§ AIM OF THE TASK
Stop after the line containing "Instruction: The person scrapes"; retype every line of the data before it exactly, starting from the first.

[Records from a data collection]
"""

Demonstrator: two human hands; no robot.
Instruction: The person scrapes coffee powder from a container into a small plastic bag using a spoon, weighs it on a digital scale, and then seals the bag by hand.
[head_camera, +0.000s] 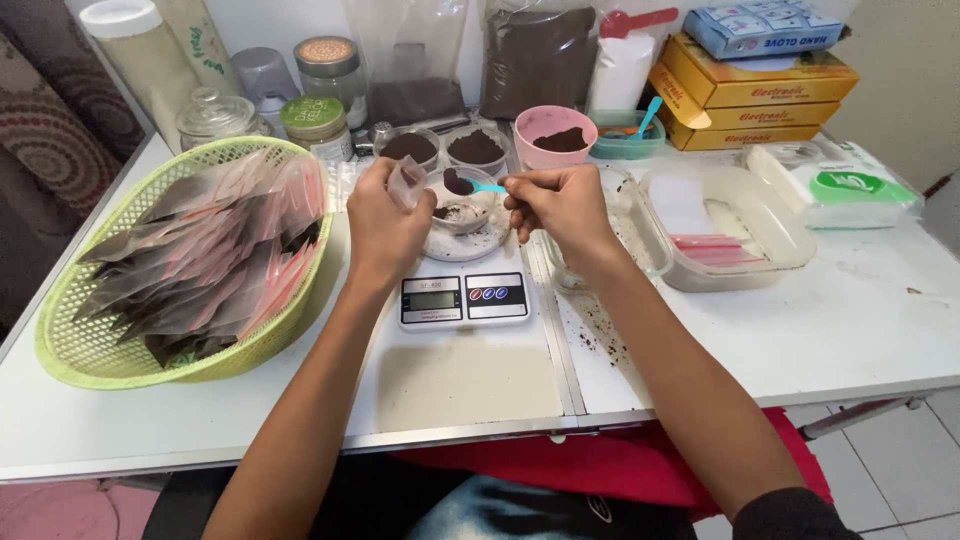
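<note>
My left hand (383, 222) pinches a small clear plastic pouch (405, 183) above the left side of a digital kitchen scale (465, 298). My right hand (560, 205) grips a small teal spoon (478, 186) heaped with dark brown powder, its tip held close to the pouch. Under the spoon a small clear bowl (460, 212) with powder residue sits on the scale's plate.
A green basket (70, 345) of filled pouches fills the left. A pink bowl (554, 136), two small dishes of powder (475, 149), jars and a big bag of powder stand behind. A clear tray (780, 235) with empty pouches, a tissue pack (845, 185) and stacked boxes lie right.
</note>
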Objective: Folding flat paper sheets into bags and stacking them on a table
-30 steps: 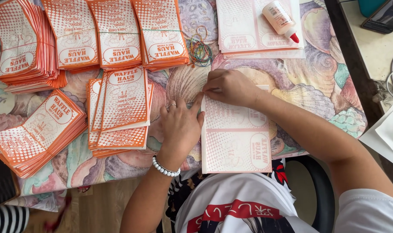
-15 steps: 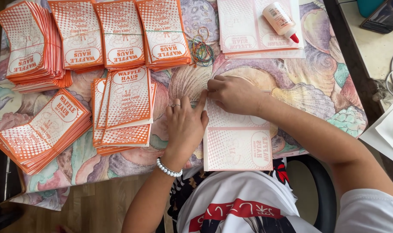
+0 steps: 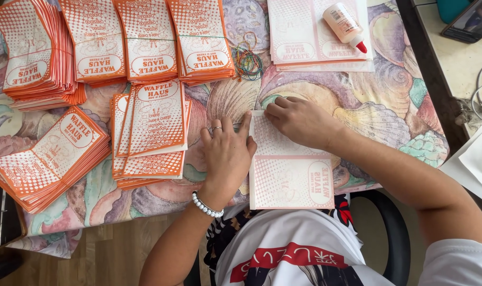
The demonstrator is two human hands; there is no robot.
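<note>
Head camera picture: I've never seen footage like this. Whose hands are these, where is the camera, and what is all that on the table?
No machine here: a person wears the camera on the head, so it looks down at their own two bare hands. The left hand, with a white bead bracelet, and the right hand both press flat on a pale pink-printed paper sheet at the table edge. Neither hand grips anything. On the shell-patterned tablecloth lie stacks of orange-and-white printed paper bags, a heap of coloured rubber bands, and a white glue bottle with a red tip lying on more pale sheets.
</note>
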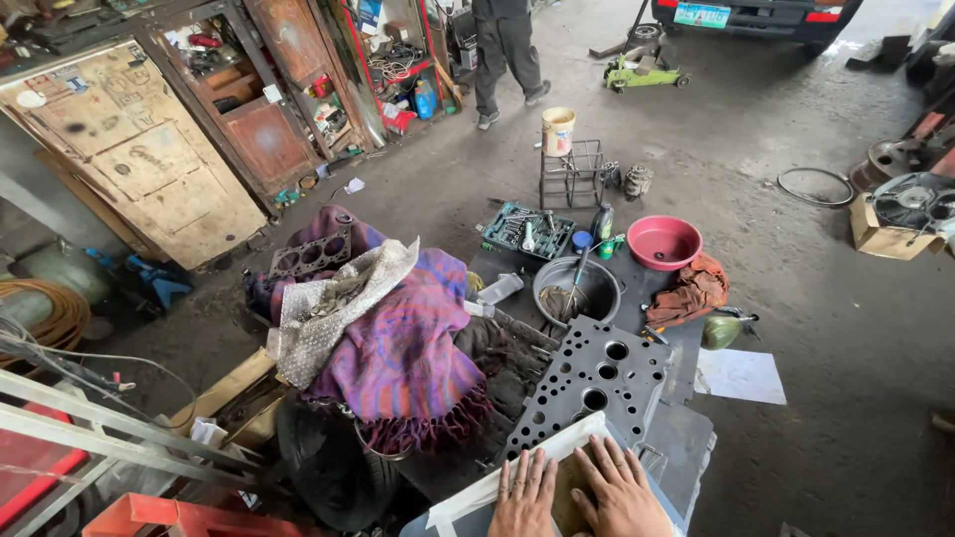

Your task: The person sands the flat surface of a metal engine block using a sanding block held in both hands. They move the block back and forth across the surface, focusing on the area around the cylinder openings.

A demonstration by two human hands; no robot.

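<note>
At the bottom of a cluttered workshop floor, the left hand and right hand lie open, fingers spread flat, on a white-edged flat panel that rests against a dark, perforated cylinder head, beside a purple blanket.

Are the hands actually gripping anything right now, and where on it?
Nothing is gripped. Left hand and right hand lie flat, fingers spread, on the white-edged flat panel.
</note>
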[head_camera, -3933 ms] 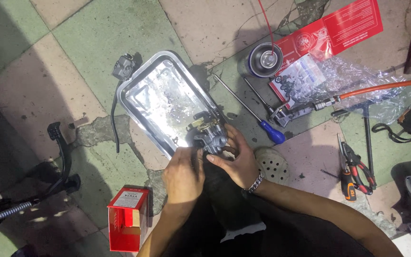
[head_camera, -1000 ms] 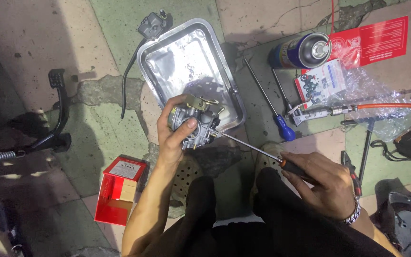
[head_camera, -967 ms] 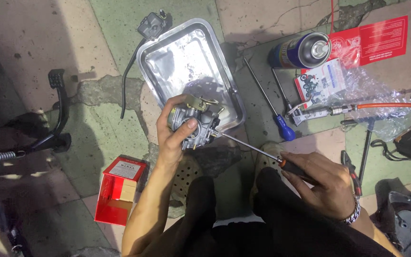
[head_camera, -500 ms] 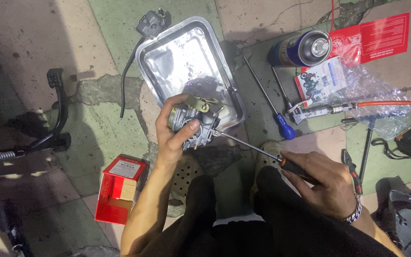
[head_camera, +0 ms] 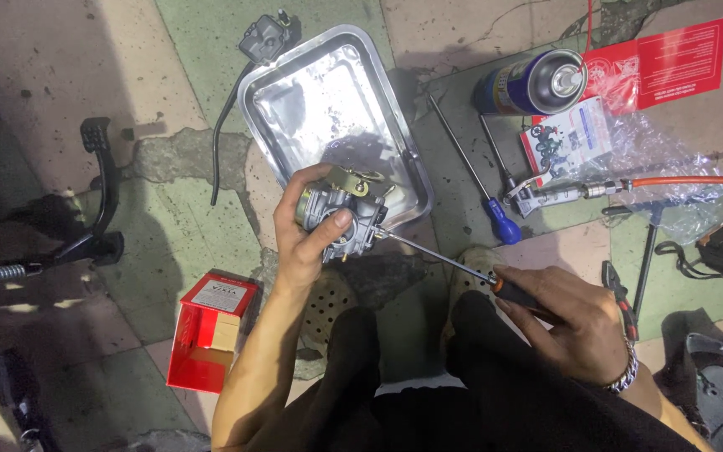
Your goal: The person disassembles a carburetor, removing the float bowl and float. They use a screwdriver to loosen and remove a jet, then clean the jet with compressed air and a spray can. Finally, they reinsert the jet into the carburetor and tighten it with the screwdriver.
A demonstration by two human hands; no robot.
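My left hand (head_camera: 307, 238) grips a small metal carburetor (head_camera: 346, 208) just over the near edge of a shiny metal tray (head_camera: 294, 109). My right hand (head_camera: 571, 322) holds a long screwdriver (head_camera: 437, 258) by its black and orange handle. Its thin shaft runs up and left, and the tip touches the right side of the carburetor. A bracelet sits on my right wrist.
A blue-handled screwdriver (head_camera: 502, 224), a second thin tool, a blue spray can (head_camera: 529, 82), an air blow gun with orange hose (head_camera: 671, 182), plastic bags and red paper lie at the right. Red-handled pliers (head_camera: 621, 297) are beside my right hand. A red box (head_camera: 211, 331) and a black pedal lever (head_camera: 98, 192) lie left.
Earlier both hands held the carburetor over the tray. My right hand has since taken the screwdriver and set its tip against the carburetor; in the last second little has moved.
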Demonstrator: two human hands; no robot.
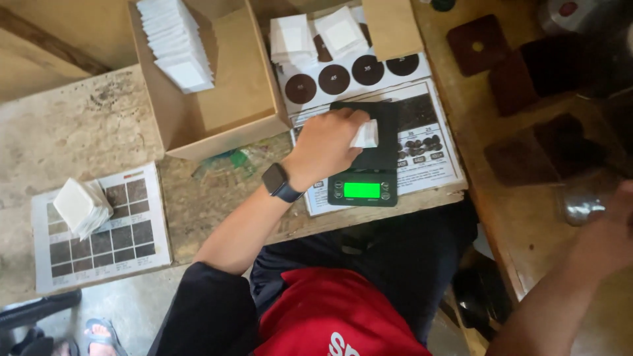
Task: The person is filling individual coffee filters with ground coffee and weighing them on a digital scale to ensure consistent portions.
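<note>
My left hand (pixel 324 142), with a dark watch on its wrist, is closed on a small white sachet (pixel 365 134). It holds the sachet over the platform of a black digital scale (pixel 369 173) with a lit green display. The scale stands on a printed sheet with pictures of dark beans (pixel 432 142). My right hand (pixel 610 231) is blurred at the right edge, touching or right beside a shiny metal cup (pixel 580 206). Whether it grips the cup is not visible.
An open cardboard box (pixel 231 99) holds a row of white sachets (pixel 177 43). More sachets (pixel 293 36) lie on a sheet with dark circles (pixel 349 78). Another pile (pixel 82 207) rests on a colour chart (pixel 125 240). Dark brown squares (pixel 478 43) lie on the wooden table at right.
</note>
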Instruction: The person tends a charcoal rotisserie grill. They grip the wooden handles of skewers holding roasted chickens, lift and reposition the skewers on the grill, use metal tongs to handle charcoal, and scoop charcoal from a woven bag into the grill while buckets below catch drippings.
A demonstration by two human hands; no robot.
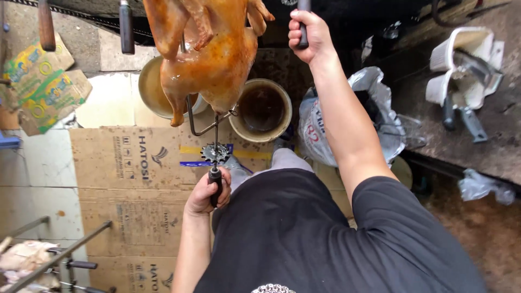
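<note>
A roasted, glazed orange-brown bird (209, 57) hangs on a metal spit (216, 130) in front of me. My left hand (208, 191) grips the spit's black lower handle, just below a small toothed gear (215, 153). My right hand (306, 33) is raised at the top of the view and closed around another dark handle (303, 24). Directly under the bird stand two round buckets: one with dark brown liquid (262, 108) and a pale one (154, 89) partly hidden by the bird.
Flattened cardboard sheets (125, 184) cover the tiled floor. A plastic bag (347, 119) lies at right beside a dark counter with white containers (461, 65). Other dark handles (126, 27) hang at top left. A metal rack with raw poultry (27, 260) sits bottom left.
</note>
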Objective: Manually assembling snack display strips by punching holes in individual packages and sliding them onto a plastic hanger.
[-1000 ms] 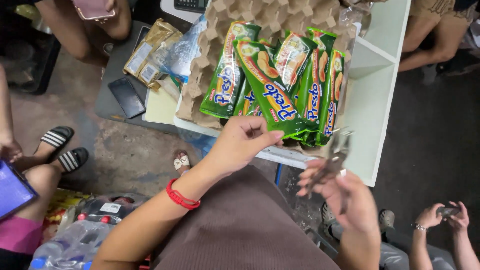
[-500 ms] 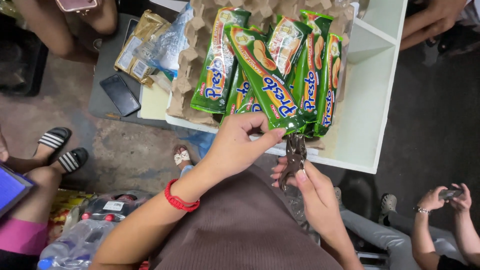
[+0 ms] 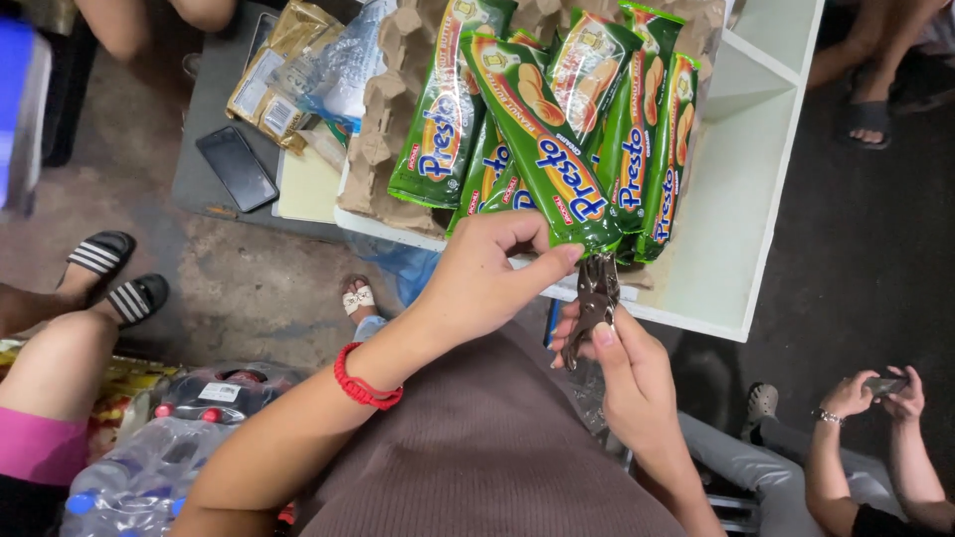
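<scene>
The left hand [image 3: 477,283] pinches the lower end of a long green plastic snack packet [image 3: 537,149] between thumb and fingers, holding it at the near edge of the white surface [image 3: 736,229], where it lies on top of several more green packets [image 3: 647,139] spread over a brown cardboard egg tray [image 3: 383,129]. The right hand [image 3: 627,368] is clenched round a small metal plier-like hand punch [image 3: 594,298], whose jaws sit right at the pinched end. Whether they have bitten yet cannot be told; the other packets look untouched, so most work seems left.
</scene>
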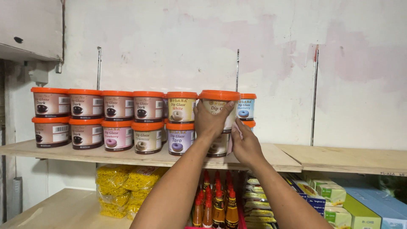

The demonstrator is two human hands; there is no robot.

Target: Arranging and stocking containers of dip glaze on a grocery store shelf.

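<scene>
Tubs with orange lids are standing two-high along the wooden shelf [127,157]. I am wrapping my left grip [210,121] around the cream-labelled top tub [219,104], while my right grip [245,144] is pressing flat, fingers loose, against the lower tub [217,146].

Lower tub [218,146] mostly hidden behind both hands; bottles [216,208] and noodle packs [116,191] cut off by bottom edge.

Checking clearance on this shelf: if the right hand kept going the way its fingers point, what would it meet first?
The right hand points up and back, so it would likely meet the lower tub it already touches; depth is unclear.
</scene>
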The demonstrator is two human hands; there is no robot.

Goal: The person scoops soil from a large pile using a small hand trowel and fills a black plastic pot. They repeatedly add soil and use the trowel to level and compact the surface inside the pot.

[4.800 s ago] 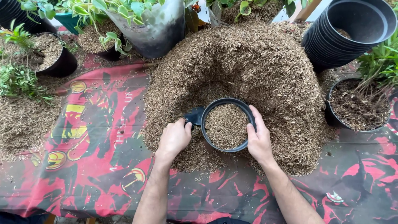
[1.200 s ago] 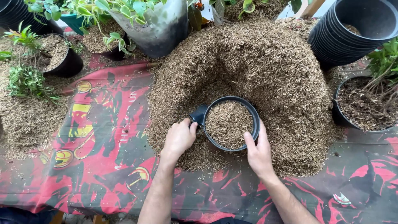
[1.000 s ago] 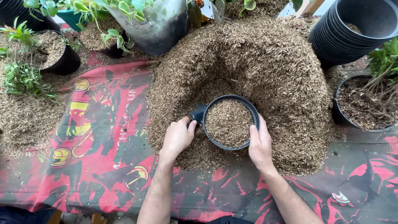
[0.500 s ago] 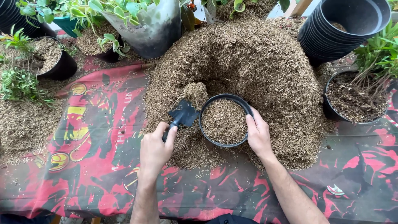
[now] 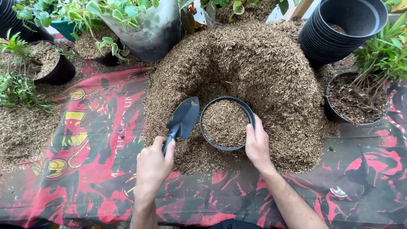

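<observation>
A round black pot (image 5: 250,116), filled near its rim with brown husk mix, sits in a hollow at the front of a large husk mound (image 5: 254,68). My right hand (image 5: 257,143) grips the pot's near right rim. My left hand (image 5: 153,163) holds the handle of a small black trowel (image 5: 183,118), whose empty blade points up and away just left of the pot.
A stack of empty black pots (image 5: 339,29) stands at the back right, a planted pot (image 5: 354,101) at the right. Leafy plants in a grey bag (image 5: 144,29) and small pots (image 5: 53,63) line the back left. A red and black printed sheet (image 5: 85,169) covers the surface.
My left hand left the pot's left rim, took the trowel by its handle and drew it back to the left. The scoop of mix on the blade is gone. My right hand stays on the pot.
</observation>
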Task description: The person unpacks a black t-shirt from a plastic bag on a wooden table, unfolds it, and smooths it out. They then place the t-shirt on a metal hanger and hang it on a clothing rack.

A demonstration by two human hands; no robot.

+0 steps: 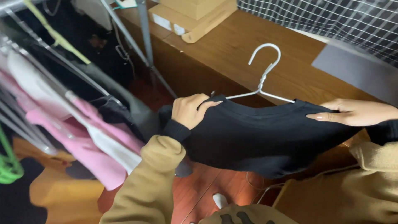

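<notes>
Black sweatshirt (257, 137): soft, matte knit with a ribbed round neckline, hung on a white wire hanger (264, 74) whose thin twisted neck and rounded hook rise above the collar; the garment is held in the air in front of a wooden ledge (232, 54), its body sagging in loose folds. Left hand (191, 110): fingers curled shut around the sweatshirt's shoulder where the hanger arm enters the cloth. Right hand (354, 112): laid flat and long on the opposite shoulder, fingers extended and close together, pressing the fabric; whether the thumb grips beneath cannot be told. Both arms wear tan fleece sleeves (145, 186) over black ribbed cuffs. Left of the sweatshirt: a metal clothes rack (54, 79) of slim grey rods carrying pink and white garments (91, 141), blurred. Behind the sweatshirt, on the ledge: flat cardboard boxes (195, 12). Right of the hanger hook: a white wire grid panel (331, 20). Below the sweatshirt: reddish wood plank floor (211, 182).
</notes>
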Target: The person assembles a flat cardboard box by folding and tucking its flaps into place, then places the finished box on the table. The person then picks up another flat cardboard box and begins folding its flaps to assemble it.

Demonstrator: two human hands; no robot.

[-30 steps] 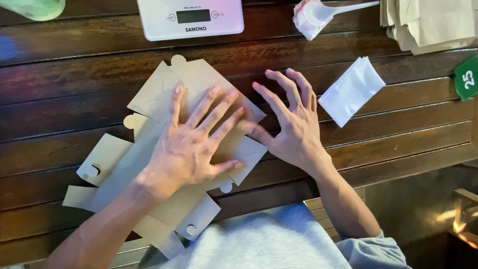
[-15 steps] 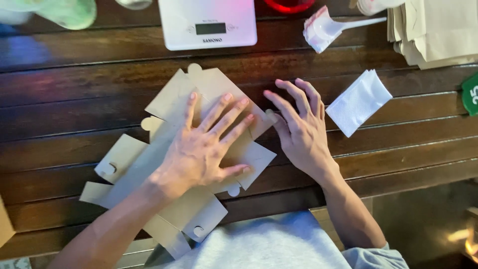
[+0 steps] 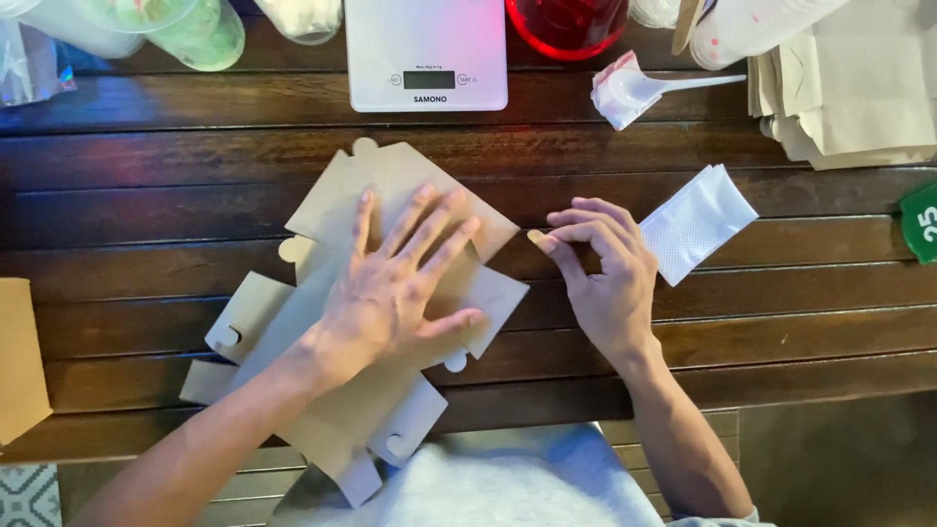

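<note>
Cardboard blank (image 3: 322,322), brown, flat and die-cut with rounded tabs and slotted flaps, lay diagonally across the dark wooden bench (image 3: 146,176), its lower end overhanging the near edge. My left hand (image 3: 395,288) lay palm down on its middle, fingers spread wide, pressing the sheet flat. My right hand (image 3: 605,268) rested on the planks just beside the blank's right corner, fingers curled inward, thumb tip nearest the card; whether it touched the edge I could not tell. A white, finely textured packet (image 3: 698,222) lay just beyond that hand. A white digital scale (image 3: 427,54) stood at the far side, with a white plastic spoon (image 3: 644,86) to its right and a stack of tan paper bags (image 3: 859,88) at the far right corner.
</note>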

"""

§ OUTPUT OF THE EXERCISE
Demonstrator: two human hands; no robot.
Instruction: The person scrapes coffee powder from a container into a small plastic bag using a spoon, weighs it on a digital scale, and then seals the bag by hand.

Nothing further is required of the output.